Objectives Pharmacogenetic refinement algorithm on the basis of early international normalised ratio (INR), clinical factors, and genotypes is promising for the accurate prediction of warfarin dose. However, it has never been constructed in Chinese patients. In this study, we aimed to develop and validate a pharmacogenetic refinement algorithm for the estimation of warfarin dose in Chinese patients.
Methods A total of 310 Chinese-Han patients under stable warfarin treatment were recruited prospectively, and divided randomly into derivation (n=207) and validation cohort (n=103). Genomic DNA extraction for each patients was followed by the genotyping of three genetic variations (CYP2C9*3, VKORC1–1639A/G, and CYP4F2 rs2108622) with the method of SEQUENOM. Clinical and genetic data together with INR value on day 4 of therapy from the patients in the derivation cohort were used to create a pharmacogenetic refinement algorithm. In the validation cohort, the predictive accuracy of the refinement algorithm, and the performance compared with the clinical algorithm and the pharmacogenetic algorithm developed by the International Warfarin Pharmacogenetics Consortium (IWPC) were determined. This prospective study was approved by the Institutional Review Board of the General Hospital of Chinese People's Liberation Army, and informed consent was obtained from each patient.

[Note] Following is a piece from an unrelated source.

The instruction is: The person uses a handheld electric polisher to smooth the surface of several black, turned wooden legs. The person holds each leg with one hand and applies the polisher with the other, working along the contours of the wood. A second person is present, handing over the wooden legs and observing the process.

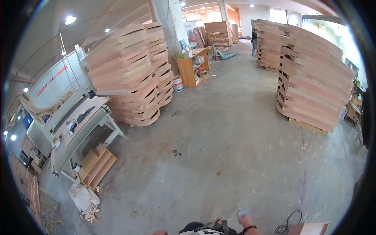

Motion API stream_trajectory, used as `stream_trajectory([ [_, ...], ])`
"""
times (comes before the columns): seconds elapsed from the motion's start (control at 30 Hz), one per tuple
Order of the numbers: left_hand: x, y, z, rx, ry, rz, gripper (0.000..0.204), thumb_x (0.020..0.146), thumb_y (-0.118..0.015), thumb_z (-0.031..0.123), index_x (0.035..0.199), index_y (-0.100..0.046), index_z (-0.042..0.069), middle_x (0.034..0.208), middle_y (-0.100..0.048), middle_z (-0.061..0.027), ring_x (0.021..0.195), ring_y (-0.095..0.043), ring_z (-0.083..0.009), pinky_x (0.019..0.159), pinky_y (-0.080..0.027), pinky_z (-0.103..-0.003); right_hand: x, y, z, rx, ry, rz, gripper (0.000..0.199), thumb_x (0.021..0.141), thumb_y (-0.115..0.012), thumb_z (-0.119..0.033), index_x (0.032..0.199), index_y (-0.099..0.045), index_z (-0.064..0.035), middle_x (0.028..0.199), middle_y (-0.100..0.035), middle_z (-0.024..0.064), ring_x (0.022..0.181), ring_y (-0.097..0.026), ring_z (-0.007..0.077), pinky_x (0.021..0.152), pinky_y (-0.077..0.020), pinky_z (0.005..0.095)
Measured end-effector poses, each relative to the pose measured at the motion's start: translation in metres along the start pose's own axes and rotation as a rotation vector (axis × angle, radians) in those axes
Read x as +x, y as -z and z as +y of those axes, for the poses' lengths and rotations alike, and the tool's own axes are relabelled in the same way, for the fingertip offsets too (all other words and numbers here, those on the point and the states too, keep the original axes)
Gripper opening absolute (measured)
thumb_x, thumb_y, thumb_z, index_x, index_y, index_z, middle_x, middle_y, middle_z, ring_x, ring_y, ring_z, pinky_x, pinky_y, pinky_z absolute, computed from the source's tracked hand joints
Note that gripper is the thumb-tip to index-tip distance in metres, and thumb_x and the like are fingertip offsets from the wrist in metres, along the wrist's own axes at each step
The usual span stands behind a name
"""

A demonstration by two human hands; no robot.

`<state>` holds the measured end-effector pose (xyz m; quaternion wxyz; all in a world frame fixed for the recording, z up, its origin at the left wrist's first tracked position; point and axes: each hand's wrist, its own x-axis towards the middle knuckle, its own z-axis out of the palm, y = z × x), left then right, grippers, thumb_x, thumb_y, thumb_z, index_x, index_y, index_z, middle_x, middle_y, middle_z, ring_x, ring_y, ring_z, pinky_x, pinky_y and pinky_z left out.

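Walking across a workshop's concrete floor point(219, 156) between stacks of curved wooden panels point(129, 78), right hand point(244, 219) low, fingers' state unclear, left hand unseen, nothing visibly held.

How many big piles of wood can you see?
4: one tall stack of curved boards at left by the machine, one at right, one behind it, one far back. More may be hidden.

The single head-worn fisheye view looked forward and down from standing height across a workshop's concrete floor point(219, 156), edges bowed toward the rim. Stacks of curved wooden panels point(129, 78) stood far left and far right, and the person's right hand point(244, 219) barely entered at the near edge.
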<state>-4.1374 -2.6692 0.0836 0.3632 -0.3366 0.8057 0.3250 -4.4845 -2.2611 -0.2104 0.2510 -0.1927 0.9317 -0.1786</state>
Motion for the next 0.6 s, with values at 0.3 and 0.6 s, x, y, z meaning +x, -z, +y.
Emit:
stream_trajectory([
  [0.3,0.331,0.163,0.109,-0.203,-0.002,0.096,0.029,0.088,-0.058,0.024,0.101,-0.071,0.002,0.103,-0.072,-0.02,0.093,-0.069,-0.0312,0.083,-0.055,-0.044,0.402,0.283,-0.265,0.394,0.17,0.086,0.036,0.088,-0.062,-0.029,0.11,-0.071,-0.0034,0.1,-0.074,0.0206,0.096,-0.071,0.0362,0.084,-0.0551,0.0421],
  [0.6,0.628,0.424,0.145,0.25,0.067,0.144,0.035,0.083,-0.065,0.03,0.107,-0.074,0.007,0.1,-0.076,-0.0167,0.1,-0.075,-0.0202,0.088,-0.06,-0.04,0.595,0.42,-0.248,-0.321,0.088,-0.415,0.079,0.095,-0.064,-0.053,0.153,-0.042,-0.0036,0.147,-0.053,0.0235,0.144,-0.042,0.0383,0.119,-0.0326,0.0438],
])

Results The constructed pharmacogenetic refinement algorithms could explain 52.1% of the warfarin dose variability (R2) in the derivation cohort. In the validation cohort, warfarin dose prediction was significantly more accurate with the pharmacogenetic refinement algorithm (R2=45.1%, mean absolute error (MAE): 0.65±0.51 mg/day) than with the clinical algorithm (R2=25.6%, MAE: 0.75±0.61 mg/day, p=0.009) and the IWPC algorithm (R2=27.7%, MAE: 0.81±0.53 mg/day, p = 0.001). When analysed in the subgroups, the pharmacogenetic refinement algorithm showed the best predictive accuracy of warfarin dose in patients with low dose requirement (<2.25 mg/day), patients who carried at least one of the genetic variants (CYP2C9*3, VKORC1 −1639 A/G, or CYP4F2 rs2108622 TT) and patients under low intensity anticoagulation (target INR 1.6–2.5).
Conclusions Pharmacogenetic refinement algorithm integrating early INR values, clinical factors and genotypes has the potential to improve the accuracy of warfarin dose estimation in Chinese patients.